Skip the pictures and repeat each line of the data exactly.

Recorded data:
::::::::

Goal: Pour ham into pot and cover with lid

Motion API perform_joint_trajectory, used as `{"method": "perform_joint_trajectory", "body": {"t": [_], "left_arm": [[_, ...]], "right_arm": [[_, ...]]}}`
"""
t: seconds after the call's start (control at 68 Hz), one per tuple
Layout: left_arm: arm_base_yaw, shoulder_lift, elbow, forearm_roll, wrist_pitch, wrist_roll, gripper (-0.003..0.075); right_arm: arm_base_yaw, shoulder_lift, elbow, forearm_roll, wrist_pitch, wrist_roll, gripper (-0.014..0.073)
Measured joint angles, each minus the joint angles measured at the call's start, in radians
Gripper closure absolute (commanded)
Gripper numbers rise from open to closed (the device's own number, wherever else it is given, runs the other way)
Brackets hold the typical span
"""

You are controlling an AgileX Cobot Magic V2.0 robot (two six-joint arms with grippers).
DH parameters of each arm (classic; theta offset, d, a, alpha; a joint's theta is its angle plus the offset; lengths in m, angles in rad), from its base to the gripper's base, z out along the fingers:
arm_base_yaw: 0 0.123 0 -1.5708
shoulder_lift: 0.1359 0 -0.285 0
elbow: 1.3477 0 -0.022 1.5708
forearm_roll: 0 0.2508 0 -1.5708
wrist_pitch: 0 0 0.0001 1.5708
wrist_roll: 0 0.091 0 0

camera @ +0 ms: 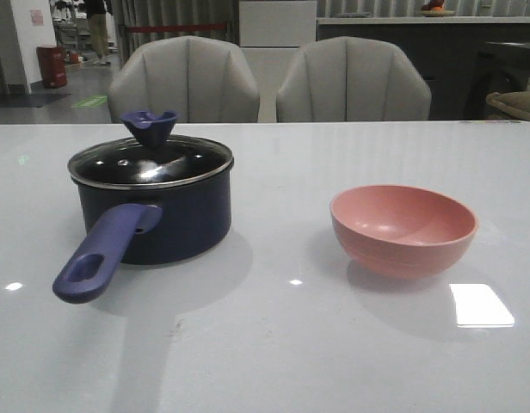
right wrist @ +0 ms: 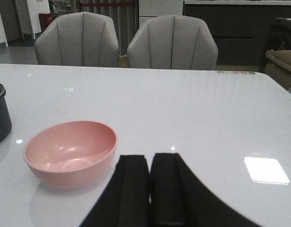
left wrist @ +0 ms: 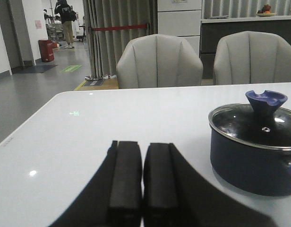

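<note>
The dark navy pot (camera: 175, 225) stands on the left of the white table, its purple-blue handle (camera: 101, 254) pointing toward me. The glass lid (camera: 151, 160) with its dark-blue knob (camera: 150, 127) sits on the pot. The pot also shows in the left wrist view (left wrist: 252, 161). The pink bowl (camera: 403, 228) stands on the right and looks empty; it also shows in the right wrist view (right wrist: 70, 153). No ham is visible. My left gripper (left wrist: 143, 146) is shut and empty, left of the pot. My right gripper (right wrist: 150, 158) is shut and empty, right of the bowl. Neither shows in the front view.
Two grey chairs (camera: 183, 82) (camera: 351, 82) stand behind the table's far edge. The white table (camera: 274, 344) reflects a bright light patch (camera: 480, 305) near the bowl.
</note>
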Motion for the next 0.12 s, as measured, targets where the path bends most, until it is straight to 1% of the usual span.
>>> {"method": "perform_joint_trajectory", "body": {"t": [0.118], "left_arm": [[0.0, 0.0, 0.0, 0.0, 0.0, 0.0, 0.0608]], "right_arm": [[0.0, 0.0, 0.0, 0.0, 0.0, 0.0, 0.0447]]}}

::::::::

Response for this exercise:
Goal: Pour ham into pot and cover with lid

Motion API perform_joint_trajectory, used as `{"method": "perform_joint_trajectory", "body": {"t": [_], "left_arm": [[_, ...]], "right_arm": [[_, ...]]}}`
"""
t: seconds after the call's start (control at 68 Hz), one per tuple
Layout: left_arm: arm_base_yaw, shoulder_lift, elbow, forearm_roll, wrist_pitch, wrist_roll, gripper (-0.003..0.075); right_arm: arm_base_yaw, shoulder_lift, elbow, forearm_roll, wrist_pitch, wrist_roll, gripper (-0.014..0.073)
Measured joint angles, each minus the joint angles measured at the call's start, in radians
Gripper closure absolute (commanded)
Gripper numbers rise from open to closed (the device's own number, wherever else it is given, runs the other way)
Brackets hold the typical span
"""

You are controlling an AgileX Cobot Magic V2.0 robot (two six-joint arms with grippers).
DH parameters of each arm (classic; theta offset, d, a, alpha; a joint's theta is its angle plus the offset; lengths in m, angles in rad), from its base to the gripper's base, z out along the fingers:
arm_base_yaw: 0 0.123 0 -1.5708
shoulder_lift: 0.1359 0 -0.285 0
elbow: 1.3477 0 -0.022 1.5708
forearm_roll: 0 0.2508 0 -1.5708
wrist_pitch: 0 0 0.0001 1.5708
wrist_roll: 0 0.091 0 0

camera @ +0 ms: 
right wrist @ +0 ms: 
left wrist @ +0 ms: 

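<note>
The dark navy pot (camera: 175, 225) stands on the left of the white table, its purple-blue handle (camera: 101, 254) pointing toward me. The glass lid (camera: 151, 160) with its dark-blue knob (camera: 150, 127) sits on the pot. The pot also shows in the left wrist view (left wrist: 252, 161). The pink bowl (camera: 403, 228) stands on the right and looks empty; it also shows in the right wrist view (right wrist: 70, 153). No ham is visible. My left gripper (left wrist: 143, 146) is shut and empty, left of the pot. My right gripper (right wrist: 150, 158) is shut and empty, right of the bowl. Neither shows in the front view.
Two grey chairs (camera: 183, 82) (camera: 351, 82) stand behind the table's far edge. The white table (camera: 274, 344) reflects a bright light patch (camera: 480, 305) near the bowl.
</note>
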Motion for the next 0.12 s, as measured, targets where the path bends most, until it is straight to 1% of the usual span.
>>> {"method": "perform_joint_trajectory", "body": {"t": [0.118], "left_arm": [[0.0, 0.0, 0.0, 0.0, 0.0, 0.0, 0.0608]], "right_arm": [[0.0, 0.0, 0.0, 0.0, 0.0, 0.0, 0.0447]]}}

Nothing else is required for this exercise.